= Data section =

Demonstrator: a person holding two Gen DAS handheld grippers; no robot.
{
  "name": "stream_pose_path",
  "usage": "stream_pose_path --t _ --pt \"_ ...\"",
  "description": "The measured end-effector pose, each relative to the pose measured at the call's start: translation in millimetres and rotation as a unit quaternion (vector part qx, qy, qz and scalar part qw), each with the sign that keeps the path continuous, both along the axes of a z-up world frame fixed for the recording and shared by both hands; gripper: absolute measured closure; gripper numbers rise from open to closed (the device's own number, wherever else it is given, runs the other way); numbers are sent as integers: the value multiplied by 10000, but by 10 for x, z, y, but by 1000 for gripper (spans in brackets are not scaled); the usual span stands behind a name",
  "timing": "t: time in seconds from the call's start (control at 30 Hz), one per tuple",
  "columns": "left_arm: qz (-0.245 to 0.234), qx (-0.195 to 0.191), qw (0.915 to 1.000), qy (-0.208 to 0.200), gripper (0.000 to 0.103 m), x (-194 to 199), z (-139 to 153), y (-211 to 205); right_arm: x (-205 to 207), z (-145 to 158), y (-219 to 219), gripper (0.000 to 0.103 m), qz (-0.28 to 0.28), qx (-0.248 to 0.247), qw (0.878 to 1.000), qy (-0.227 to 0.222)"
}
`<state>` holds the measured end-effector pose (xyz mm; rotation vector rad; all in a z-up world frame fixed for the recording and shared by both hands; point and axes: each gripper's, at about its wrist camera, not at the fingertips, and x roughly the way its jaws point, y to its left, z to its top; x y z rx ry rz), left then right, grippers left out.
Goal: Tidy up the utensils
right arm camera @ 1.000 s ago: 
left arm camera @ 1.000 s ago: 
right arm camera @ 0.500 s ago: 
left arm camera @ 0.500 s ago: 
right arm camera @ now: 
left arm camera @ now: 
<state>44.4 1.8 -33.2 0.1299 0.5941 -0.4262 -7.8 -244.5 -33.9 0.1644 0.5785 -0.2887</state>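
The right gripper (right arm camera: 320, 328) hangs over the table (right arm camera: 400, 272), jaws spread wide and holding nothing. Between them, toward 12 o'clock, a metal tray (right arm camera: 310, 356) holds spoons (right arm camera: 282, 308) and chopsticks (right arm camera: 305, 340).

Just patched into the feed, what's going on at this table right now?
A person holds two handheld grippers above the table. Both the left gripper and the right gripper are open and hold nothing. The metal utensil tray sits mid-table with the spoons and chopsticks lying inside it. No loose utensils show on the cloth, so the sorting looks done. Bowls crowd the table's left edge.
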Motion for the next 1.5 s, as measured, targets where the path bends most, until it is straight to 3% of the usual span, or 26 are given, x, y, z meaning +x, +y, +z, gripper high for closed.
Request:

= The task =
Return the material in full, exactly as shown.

= Completed exercise =
Demonstrator: a person holding two Gen DAS handheld grippers; no robot.
{
  "name": "stream_pose_path",
  "usage": "stream_pose_path --t _ --pt \"_ ...\"",
  "description": "The measured end-effector pose, each relative to the pose measured at the call's start: translation in millimetres and rotation as a unit quaternion (vector part qx, qy, qz and scalar part qw), each with the sign that keeps the path continuous, both along the axes of a z-up world frame fixed for the recording and shared by both hands; gripper: absolute measured closure; gripper numbers rise from open to closed (the device's own number, wherever else it is given, runs the other way); numbers are sent as integers: the value multiplied by 10000, but by 10 for x, z, y, but by 1000 for gripper (spans in brackets are not scaled); the usual span stands behind a name",
  "timing": "t: time in seconds from the call's start (control at 30 Hz), one per tuple",
  "columns": "left_arm: qz (-0.245 to 0.234), qx (-0.195 to 0.191), qw (0.915 to 1.000), qy (-0.208 to 0.200), gripper (0.000 to 0.103 m), x (-194 to 199), z (-139 to 153), y (-211 to 205); right_arm: x (-205 to 207), z (-145 to 158), y (-219 to 219), gripper (0.000 to 0.103 m), qz (-0.28 to 0.28), qx (-0.248 to 0.247), qw (0.878 to 1.000), qy (-0.227 to 0.222)"
}
`<state>` holds the measured end-effector pose (xyz mm; rotation vector rad; all in a z-up world frame fixed for the recording and shared by both hands; point and axes: each gripper's, at about its wrist camera, not at the fingertips, and x roughly the way its jaws point, y to its left, z to its top; x y z rx ry rz), left then right, grippers left out.
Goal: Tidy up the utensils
right arm camera @ 1.000 s ago: 
left arm camera @ 1.000 s ago: 
right arm camera @ 0.500 s ago: 
left arm camera @ 0.500 s ago: 
right arm camera @ now: 
left arm camera @ now: 
<state>44.4 1.8 -33.2 0.1299 0.5941 -0.4262 -7.8 -244.5 -33.9 0.1644 0.5785 -0.2887</state>
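The right gripper (right arm camera: 320, 328) hangs over the table (right arm camera: 400, 272), jaws spread wide and holding nothing. Between them, toward 12 o'clock, a metal tray (right arm camera: 310, 356) holds spoons (right arm camera: 282, 308) and chopsticks (right arm camera: 305, 340).

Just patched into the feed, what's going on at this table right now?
A person holds two handheld grippers above the table. Both the left gripper and the right gripper are open and hold nothing. The metal utensil tray sits mid-table with the spoons and chopsticks lying inside it. No loose utensils show on the cloth, so the sorting looks done. Bowls crowd the table's left edge.
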Motion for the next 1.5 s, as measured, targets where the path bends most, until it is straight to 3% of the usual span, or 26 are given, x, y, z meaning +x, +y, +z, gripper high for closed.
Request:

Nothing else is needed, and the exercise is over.